Everything about this entire scenario felt wrong. For years I had told my patients to avoid high heels like the plague! I was not resting, hadn’t taken a Motrin in a few hours, and my sneakers were on the floor in the closet where my Guess heels used to be. I felt and looked great!

That night at the ceremony I treaded lightly, expecting the pain to surface the second I walked up to receive the award. But it didn’t. I had no pain all night long until I got home and took the heels off. Then almost immediately, the stabbing pain returned.

So I did what any doctor would do. I put on my pajamas and wore the heels to bed. I woke up the next day and quickly put them on before my feet hit the floor. I walked downstairs at six in the morning to make my kids breakfast, standing in front of the oven in platform high heels. My kids gave me some funny looks and I enjoyed a different kind of stare from my husband, but I had no toe pain.

Later that afternoon, I decided to try out the other heels in my closet. Shoe by shoe, I was able to prove my hypothesis. I had a few pairs that caused pain immediately, and a few that allowed me to walk fine. I had discovered the secret!

I realized that relief was found not in the height of the heel but in the how the sole of the shoe bent. Any shoe I wore that had a “bendable” sole allowed my toes to bend which irritated my neuroma. Any shoes that had a rigid heel however, like platforms or wedges, didn’t allow the sole of the shoe to bend, forcing my toes to remain immobile allowing the nerve to rest.
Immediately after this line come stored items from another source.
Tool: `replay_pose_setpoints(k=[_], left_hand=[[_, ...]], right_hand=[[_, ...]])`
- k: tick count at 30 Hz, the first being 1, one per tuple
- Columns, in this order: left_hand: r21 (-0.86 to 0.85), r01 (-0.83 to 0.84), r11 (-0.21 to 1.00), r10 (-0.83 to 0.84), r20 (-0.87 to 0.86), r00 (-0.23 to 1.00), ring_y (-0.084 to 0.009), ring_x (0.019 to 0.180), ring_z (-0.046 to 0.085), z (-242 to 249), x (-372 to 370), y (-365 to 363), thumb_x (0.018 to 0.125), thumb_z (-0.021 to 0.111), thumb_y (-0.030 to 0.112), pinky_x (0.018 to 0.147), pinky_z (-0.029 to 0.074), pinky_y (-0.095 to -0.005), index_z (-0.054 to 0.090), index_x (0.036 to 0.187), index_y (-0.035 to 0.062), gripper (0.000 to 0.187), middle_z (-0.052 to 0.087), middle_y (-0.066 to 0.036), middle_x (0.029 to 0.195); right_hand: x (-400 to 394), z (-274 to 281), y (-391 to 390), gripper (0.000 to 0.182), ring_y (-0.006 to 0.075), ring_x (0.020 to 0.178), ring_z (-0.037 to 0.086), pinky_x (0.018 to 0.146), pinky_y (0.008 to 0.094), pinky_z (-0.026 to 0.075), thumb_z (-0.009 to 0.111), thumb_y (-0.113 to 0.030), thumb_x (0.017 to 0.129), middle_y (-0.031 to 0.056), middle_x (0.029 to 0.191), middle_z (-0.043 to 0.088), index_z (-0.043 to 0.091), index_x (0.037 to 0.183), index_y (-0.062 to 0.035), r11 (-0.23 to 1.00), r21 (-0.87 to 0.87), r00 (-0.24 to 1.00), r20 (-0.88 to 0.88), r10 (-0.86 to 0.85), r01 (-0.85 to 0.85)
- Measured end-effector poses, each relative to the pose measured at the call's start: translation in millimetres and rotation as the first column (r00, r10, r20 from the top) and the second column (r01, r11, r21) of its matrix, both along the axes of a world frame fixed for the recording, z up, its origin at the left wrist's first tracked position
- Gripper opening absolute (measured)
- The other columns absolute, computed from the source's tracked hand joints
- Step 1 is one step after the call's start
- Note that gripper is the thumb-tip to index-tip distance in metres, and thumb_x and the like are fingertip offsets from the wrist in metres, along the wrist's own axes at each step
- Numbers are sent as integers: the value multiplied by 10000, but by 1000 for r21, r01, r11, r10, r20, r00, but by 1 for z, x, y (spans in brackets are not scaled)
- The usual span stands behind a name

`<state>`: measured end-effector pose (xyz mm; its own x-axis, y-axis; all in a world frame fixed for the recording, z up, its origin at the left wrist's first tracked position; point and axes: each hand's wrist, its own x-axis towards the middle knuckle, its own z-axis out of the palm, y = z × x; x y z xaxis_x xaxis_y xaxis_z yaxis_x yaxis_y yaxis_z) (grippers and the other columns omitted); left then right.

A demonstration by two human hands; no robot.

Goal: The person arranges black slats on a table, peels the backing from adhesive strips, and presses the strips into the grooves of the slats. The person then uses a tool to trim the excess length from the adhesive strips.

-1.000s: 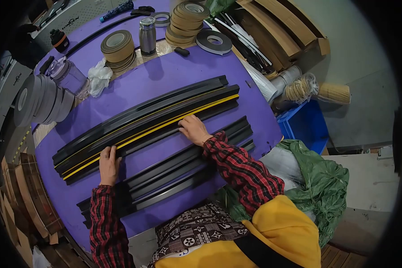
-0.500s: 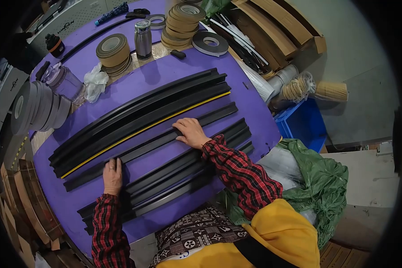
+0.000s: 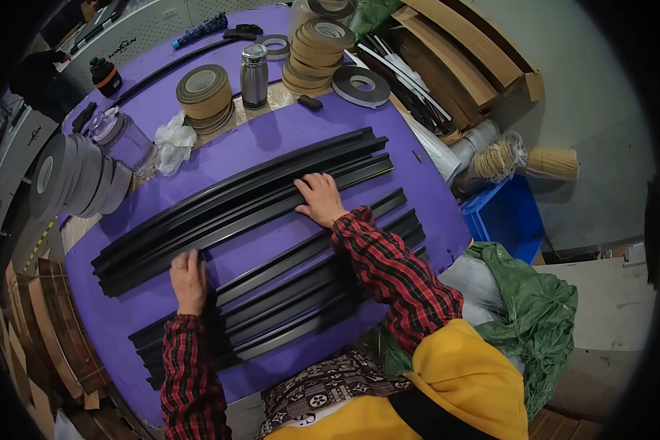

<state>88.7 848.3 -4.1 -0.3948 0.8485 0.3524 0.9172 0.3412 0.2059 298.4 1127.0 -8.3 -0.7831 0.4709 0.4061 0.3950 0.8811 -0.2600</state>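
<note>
Your right hand [image 3: 320, 198] spread on the upper black strips [image 3: 235, 199], left hand [image 3: 188, 282] blurred by their near edge, grip unclear, purple desk [image 3: 264, 136]

Red-and-black plaid sleeves [image 3: 400, 268], gathered at the wrists, cover the forearms; both the left hand [image 3: 189, 283] and the right hand [image 3: 320, 199] are bare; a bright yellow top [image 3: 473, 374] carries a wide black strap [image 3: 427, 416]; beside it shows dark brown cloth [image 3: 315, 389] with pale checks and flower motifs.
</note>
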Motion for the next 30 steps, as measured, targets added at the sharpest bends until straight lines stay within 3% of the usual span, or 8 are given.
replay_pose_setpoints(k=[5,9,12,13,15,21,24,30], left_hand=[[-76,14,997,-22,-110,994,-278,925,445,-5,-32,31,723,629,188,795,367,-387,520,997,54,324,484,-110,970],[-188,268,945,-237,173,956,-320,753,484,-1,-16,4,721,629,143,638,407,-391,503,793,33,182,491,-149,778],[-269,214,939,-145,255,956,-306,717,511,-11,-9,-10,715,637,152,672,420,-398,543,760,43,151,521,-115,737],[-147,162,976,-130,204,970,-304,741,508,-10,-13,-6,708,644,149,700,419,-396,551,811,44,174,524,-116,769],[-62,20,998,-15,83,996,-295,870,485,-2,-22,15,689,660,152,797,401,-393,523,1005,46,360,507,-124,932],[-205,44,978,-53,-39,998,-301,988,446,3,-41,28,641,679,132,837,386,-374,461,1053,23,479,455,-134,1056],[-281,80,956,-54,98,994,-304,949,460,9,-36,32,625,678,115,806,396,-374,470,969,26,412,475,-140,1003],[-248,116,962,-111,35,993,-299,799,499,4,-32,15,603,718,214,682,418,-366,499,837,39,365,518,-97,796]], right_hand=[[20,-3,-5,567,260,951,461,858,379,342,753,-240,547,81,969,491,515,1032,-68,989,-82,992,12,127,-126],[54,-7,-20,537,270,956,461,852,370,355,741,-243,580,88,979,496,525,1045,-84,965,-212,980,93,175,-152],[58,-5,-20,508,278,980,456,864,361,356,705,-254,643,103,1012,494,519,1081,-76,937,-305,974,96,206,-168],[52,-2,-15,490,287,995,448,879,354,350,670,-250,689,119,1045,483,506,1109,-59,885,-441,987,-10,163,-151],[32,-5,0,487,289,1000,445,882,357,348,671,-229,684,116,1062,475,502,1104,-47,959,-279,997,-67,39,-56],[4,9,24,469,288,987,445,865,378,350,731,-210,593,111,958,490,523,988,-62,994,-110,997,80,19,-10],[-5,35,30,528,280,1005,466,833,385,389,776,-252,544,124,977,518,540,970,-50,947,-308,827,553,99,93],[9,11,35,426,278,846,531,749,381,424,762,-277,556,87,934,532,566,893,-106,947,-289,797,535,279,-138]])
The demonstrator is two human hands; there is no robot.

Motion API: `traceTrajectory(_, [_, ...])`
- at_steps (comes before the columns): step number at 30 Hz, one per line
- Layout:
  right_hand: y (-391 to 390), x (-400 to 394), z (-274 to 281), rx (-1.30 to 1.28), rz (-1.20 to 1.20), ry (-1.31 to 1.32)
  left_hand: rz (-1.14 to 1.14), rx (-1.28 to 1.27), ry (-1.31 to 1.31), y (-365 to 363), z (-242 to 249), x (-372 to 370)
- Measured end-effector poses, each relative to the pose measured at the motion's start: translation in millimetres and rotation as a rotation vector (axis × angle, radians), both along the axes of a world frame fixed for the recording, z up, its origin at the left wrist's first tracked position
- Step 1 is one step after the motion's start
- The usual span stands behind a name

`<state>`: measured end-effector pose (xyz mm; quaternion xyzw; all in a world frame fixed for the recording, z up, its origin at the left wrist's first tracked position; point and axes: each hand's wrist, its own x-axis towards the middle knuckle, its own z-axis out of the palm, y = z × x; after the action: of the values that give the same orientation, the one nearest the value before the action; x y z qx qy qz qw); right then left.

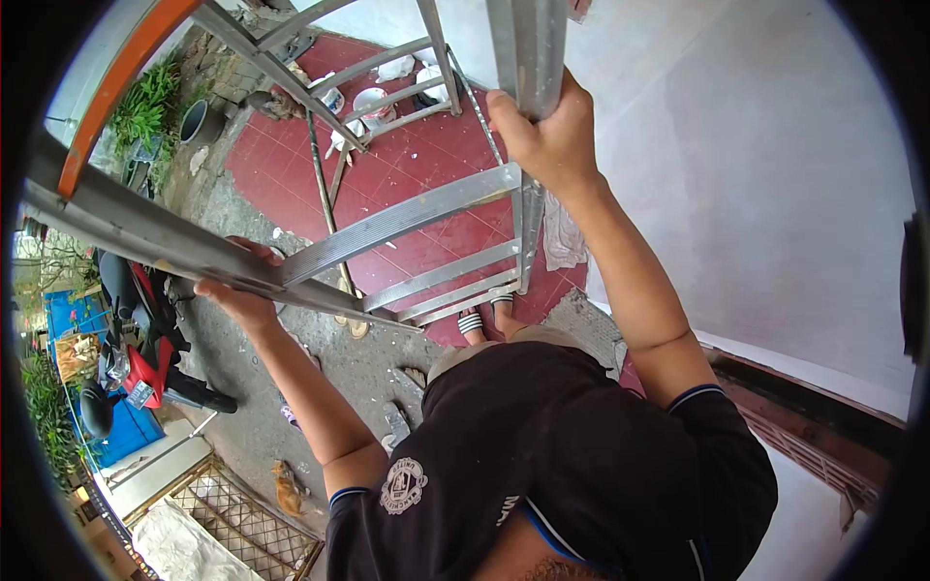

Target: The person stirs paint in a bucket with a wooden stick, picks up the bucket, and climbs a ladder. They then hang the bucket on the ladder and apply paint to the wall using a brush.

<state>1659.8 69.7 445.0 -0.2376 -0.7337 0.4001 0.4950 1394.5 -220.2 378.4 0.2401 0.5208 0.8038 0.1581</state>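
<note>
An aluminium stepladder stands in front of me on the red tiled floor, its flat ribbed steps between two side rails. My left hand is closed around the left rail, and the fingertips show on its far side. Higher up, my right hand grips the right rail, with the thumb across the front and the other fingers partly hidden behind. Both feet, in striped sandals, are on the floor just behind the ladder's lowest steps. An orange strip runs along the ladder's top at upper left.
A white wall rises close on my right. Beyond the ladder are a white bucket and a long pole. At left stand a red and black motorbike and a dark pot. An orange cat is on the concrete.
</note>
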Motion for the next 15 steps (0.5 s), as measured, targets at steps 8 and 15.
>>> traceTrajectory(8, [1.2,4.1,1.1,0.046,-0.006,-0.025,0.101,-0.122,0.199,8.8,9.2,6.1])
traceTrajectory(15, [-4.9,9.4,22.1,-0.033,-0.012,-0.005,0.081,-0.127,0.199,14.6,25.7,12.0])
For three days, I wore heels with a sole that didn’t bend from the time I woke up until the time I went to bed. I did the dishes in heels, walked to get the mail in heels, returned books to the library in heels, and traversed the soccer field in heels, all the while getting disdainful looks from the other moms. But I had no pain.

The next day, I woke up and forgot to put on my high heels before standing up. I didn’t even realize that I was barefoot until I got to the closet to put on my sneakers. My pain was completely gone, and I had none other than platform high heels to thank.

Looking back, I can only assume that wearing the platform heels completely rested my toes for three full days, giving the neuroma and the inflammation surrounding it the chance to calm down. No Motrin, no sneakers, no rest.

Ever since then, I have been preaching to my open minded patients to ignore Google and try all of the shoes in their closet to see if one pair with a rigid sole feels better than another one, even if it has a huge heel.  I have even had some patients who suffered with plantar fasciitis feel better wearing high heels.  I can only assume that the rigid sole may help rest the plantar fascia as well, giving it the time it needs to heal.

Unfortunately, my toe pain returned last week after yoga one morning. But this time, I knew just what to do! I rushed home, grabbed my heels, and went on with my day. And after just two days of wearing the heels 100% of the time, I had no more pain. And as an added benefit, I looked really cute while doing it.